We co-expressed the MmpL5 transporter and MmpS5 adaptor proteins in Mycobacterium smegmatis and defined their structures from these detergent-solubilized crude membranes. Data generated from these samples allowed us to simultaneously solve three distinct classes of membrane protein complexes to high resolutions. We observed that MmpL5 presents as a monomer in complex with the cytosolic meromycolate extension acyl carrier protein M (AcpM) in a molar ratio of 1:1, where these AcpM-MmpL5 complexes closely pack together to generate regular two-dimensional arrays. We also identified MmpL5 as a trimer that interacts with MmpS5 and AcpM in a molar ratio of 3:3:3 to assemble the tripartite complex AcpM-MmpL5-MmpS5 that spans both the inner and outer membranes of the mycobacterium.

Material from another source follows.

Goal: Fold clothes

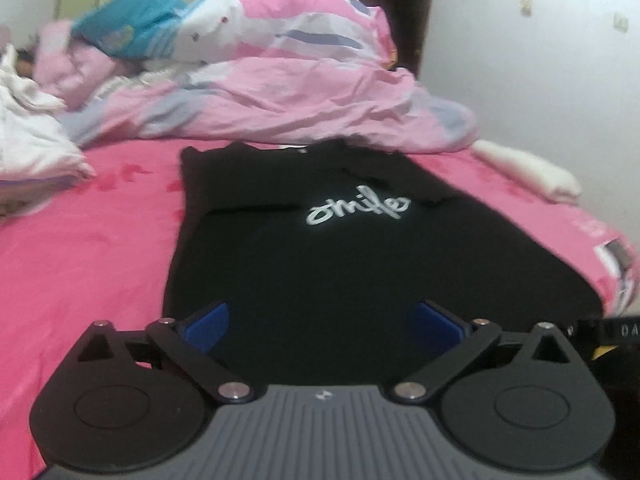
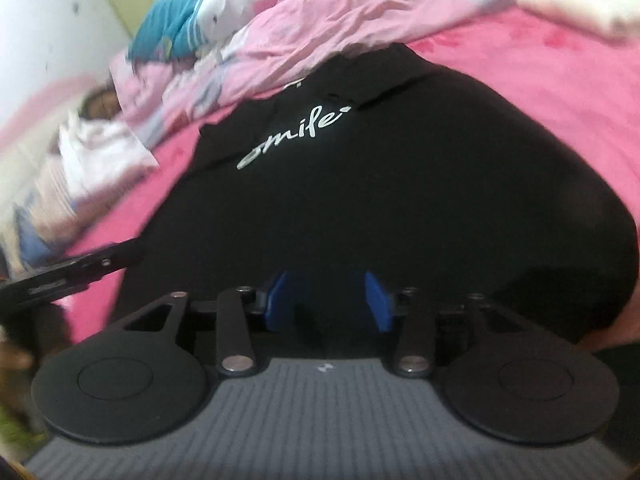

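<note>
While both grippers are empty, you've got nothing pinned, so watch the next grab. Black T-shirt [image 1: 340, 248] lies flat on the pink bedsheet [image 1: 80, 260], centre of frame in both views, neck end toward the top, hem at the bottom by the cams. "Smile" print [image 1: 358, 210] faces up. Looks like the sleeves are already turned in, but blur makes that a guess.

Left gripper [image 1: 320, 320]: jaws wide apart, nothing btw the blue pads [image 1: 210, 326], sitting at the lower-centre of the left view over the hem. Right gripper [image 2: 330, 300]: jaws roughly half apart, also nothing btw them, lower-centre of the right view over the black cloth.

Risks, imo:
- Right jaws are narrow. If you come down like that you may pinch one layer only, and the fold pulls apart.
- Black pads area on black cloth plus motion blur = hem edge hard to see. You could miss it or grab sheet w/ it.
- Uneven grab L vs R drags the shirt skewed, print goes off-centre.
- Pink quilt [image 1: 304, 80] sits touching or overlapping the collar at the top. Fold upward and the hem may land on it, not flat.
- White cloth [image 1: 528, 172], upper right in the left view, is clear for now.
</note>
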The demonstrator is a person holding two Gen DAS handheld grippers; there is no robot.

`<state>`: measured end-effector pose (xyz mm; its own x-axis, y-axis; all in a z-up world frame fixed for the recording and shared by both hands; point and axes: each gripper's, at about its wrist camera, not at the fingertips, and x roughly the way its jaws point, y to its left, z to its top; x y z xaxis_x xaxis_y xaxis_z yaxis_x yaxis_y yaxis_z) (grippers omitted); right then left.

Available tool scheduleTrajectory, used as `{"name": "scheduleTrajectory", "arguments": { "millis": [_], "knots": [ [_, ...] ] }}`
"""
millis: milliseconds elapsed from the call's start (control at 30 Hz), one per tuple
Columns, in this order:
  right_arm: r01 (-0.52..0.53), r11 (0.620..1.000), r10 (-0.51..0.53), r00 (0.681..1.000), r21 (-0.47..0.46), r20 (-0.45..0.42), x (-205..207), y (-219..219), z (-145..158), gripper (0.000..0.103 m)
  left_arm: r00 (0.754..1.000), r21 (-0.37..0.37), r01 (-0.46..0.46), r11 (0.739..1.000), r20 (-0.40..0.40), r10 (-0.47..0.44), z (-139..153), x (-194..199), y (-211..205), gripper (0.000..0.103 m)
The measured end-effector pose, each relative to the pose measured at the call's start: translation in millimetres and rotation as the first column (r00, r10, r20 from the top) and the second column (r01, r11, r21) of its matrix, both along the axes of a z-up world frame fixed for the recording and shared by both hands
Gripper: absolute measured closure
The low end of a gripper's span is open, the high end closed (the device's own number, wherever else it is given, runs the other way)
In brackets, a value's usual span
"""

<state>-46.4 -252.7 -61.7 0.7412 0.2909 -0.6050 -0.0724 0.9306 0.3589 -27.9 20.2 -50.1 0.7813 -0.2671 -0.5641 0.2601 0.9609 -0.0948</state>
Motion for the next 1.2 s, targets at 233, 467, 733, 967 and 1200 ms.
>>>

In addition, we discovered that MmpL5 and AcpM are able to form the trimeric AcpM-MmpL5 complex in a molar ratio of 3:3. The structural data reveal that the full-length MmpL5 trimer is capable of spanning the entire mycobacterial cell envelope to transport substrates. However, this assembly requires the presence of MmpS5 to stabilize secondary structural features of the MmpL5 periplasmic subdomains.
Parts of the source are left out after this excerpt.